Brief: Here are some records; copy every line that holds the word "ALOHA".

(Beginning of Information)

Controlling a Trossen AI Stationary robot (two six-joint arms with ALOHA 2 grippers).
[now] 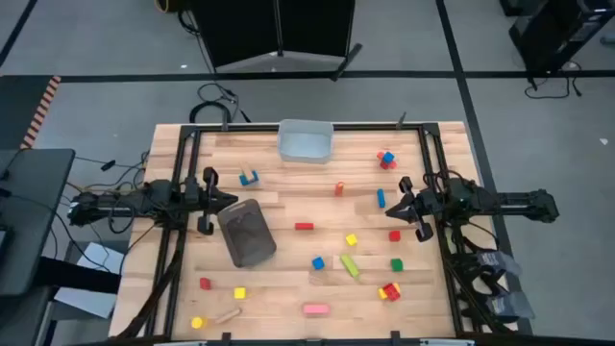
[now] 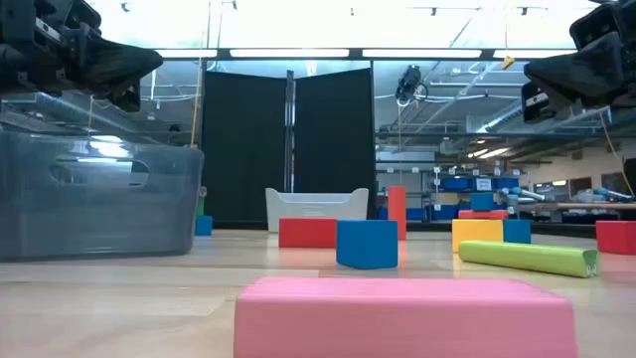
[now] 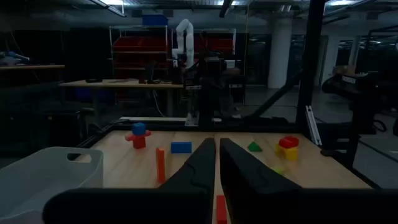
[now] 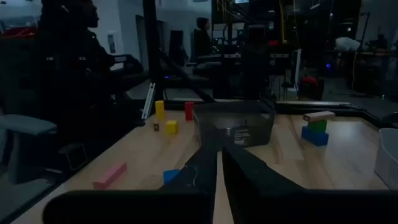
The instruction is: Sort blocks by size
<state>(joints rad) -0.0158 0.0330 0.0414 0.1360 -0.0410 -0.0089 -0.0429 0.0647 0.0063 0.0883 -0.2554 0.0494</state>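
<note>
Many blocks lie scattered on the wooden table: a red bar (image 1: 304, 227), a blue cube (image 1: 318, 261), a green bar (image 1: 350, 266), a pink bar (image 1: 315, 308), a yellow cube (image 1: 239, 293) and a red-and-blue stack (image 1: 386, 159) among them. My left gripper (image 1: 233, 201) hovers shut at the table's left side, above the dark grey tray's (image 1: 247, 233) far end, pointing right. My right gripper (image 1: 394, 209) hovers shut at the right side, pointing left, near a red cube (image 1: 394, 234) and a blue block (image 1: 381, 198). Neither holds anything.
A light grey-blue bin (image 1: 306, 141) stands at the far edge's middle. A blue U-shaped block (image 1: 250, 178) lies between it and my left gripper. A black frame (image 1: 183, 173) runs along the table's sides. In the low view the pink bar (image 2: 405, 316) lies nearest.
</note>
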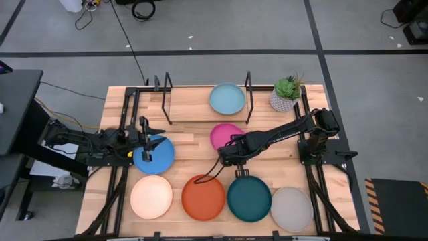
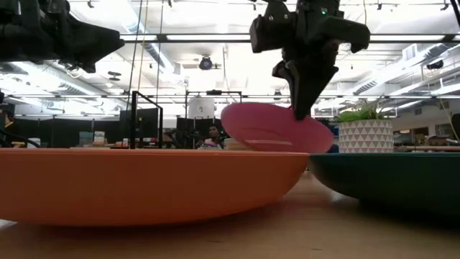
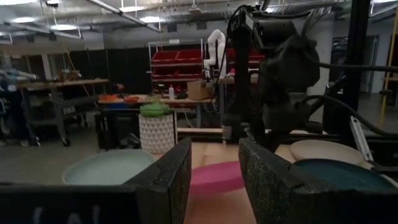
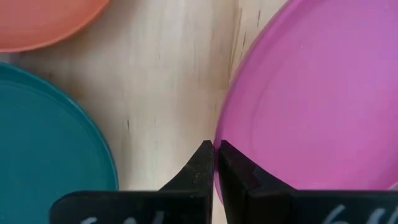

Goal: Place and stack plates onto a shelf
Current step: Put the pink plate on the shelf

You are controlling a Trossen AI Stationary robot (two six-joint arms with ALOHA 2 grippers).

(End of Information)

Response below:
Controlling a Trossen AI Stationary robot (two six-joint arms with ALOHA 2 grippers).
You are controlling a Trossen AI Stationary robot (two six-joint arms with ALOHA 2 grippers).

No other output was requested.